* **Task item**
Reproduce all of the data word for word.

* **The data**
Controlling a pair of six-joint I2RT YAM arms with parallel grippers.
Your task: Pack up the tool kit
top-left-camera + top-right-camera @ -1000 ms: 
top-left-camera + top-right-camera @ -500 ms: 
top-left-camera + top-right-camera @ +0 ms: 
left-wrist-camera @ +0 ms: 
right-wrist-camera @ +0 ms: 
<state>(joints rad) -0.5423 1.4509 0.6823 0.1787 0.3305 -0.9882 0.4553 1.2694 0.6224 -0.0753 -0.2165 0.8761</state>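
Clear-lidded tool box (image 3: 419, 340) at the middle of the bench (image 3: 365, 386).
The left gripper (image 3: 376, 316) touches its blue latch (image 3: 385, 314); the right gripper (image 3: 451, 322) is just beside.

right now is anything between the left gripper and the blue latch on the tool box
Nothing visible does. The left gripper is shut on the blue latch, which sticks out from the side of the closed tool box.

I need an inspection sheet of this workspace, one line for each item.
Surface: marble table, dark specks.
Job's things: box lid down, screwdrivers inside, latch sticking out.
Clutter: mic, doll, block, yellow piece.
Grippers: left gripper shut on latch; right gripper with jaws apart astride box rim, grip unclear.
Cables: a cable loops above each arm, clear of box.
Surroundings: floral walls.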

* **Response**
Controlling a pair of six-joint I2RT YAM arms with parallel grippers.
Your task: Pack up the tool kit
top-left-camera + top-right-camera @ -1000 ms: 
top-left-camera + top-right-camera @ -500 ms: 
top-left-camera + top-right-camera @ +0 ms: 
left-wrist-camera @ +0 ms: 
right-wrist-camera @ +0 ms: 
<state>(joints rad) -0.5423 1.4509 0.6823 0.1787 0.3305 -0.9882 0.4553 1.2694 0.6224 -0.0753 -0.2165 0.8761</state>
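Clear-lidded tool box (image 3: 419, 340) at the middle of the bench (image 3: 365, 386).
The left gripper (image 3: 376, 316) touches its blue latch (image 3: 385, 314); the right gripper (image 3: 451, 322) is just beside.

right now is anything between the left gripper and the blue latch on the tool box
Nothing visible does. The left gripper is shut on the blue latch, which sticks out from the side of the closed tool box.

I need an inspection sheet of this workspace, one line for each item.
Surface: marble table, dark specks.
Job's things: box lid down, screwdrivers inside, latch sticking out.
Clutter: mic, doll, block, yellow piece.
Grippers: left gripper shut on latch; right gripper with jaws apart astride box rim, grip unclear.
Cables: a cable loops above each arm, clear of box.
Surroundings: floral walls.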

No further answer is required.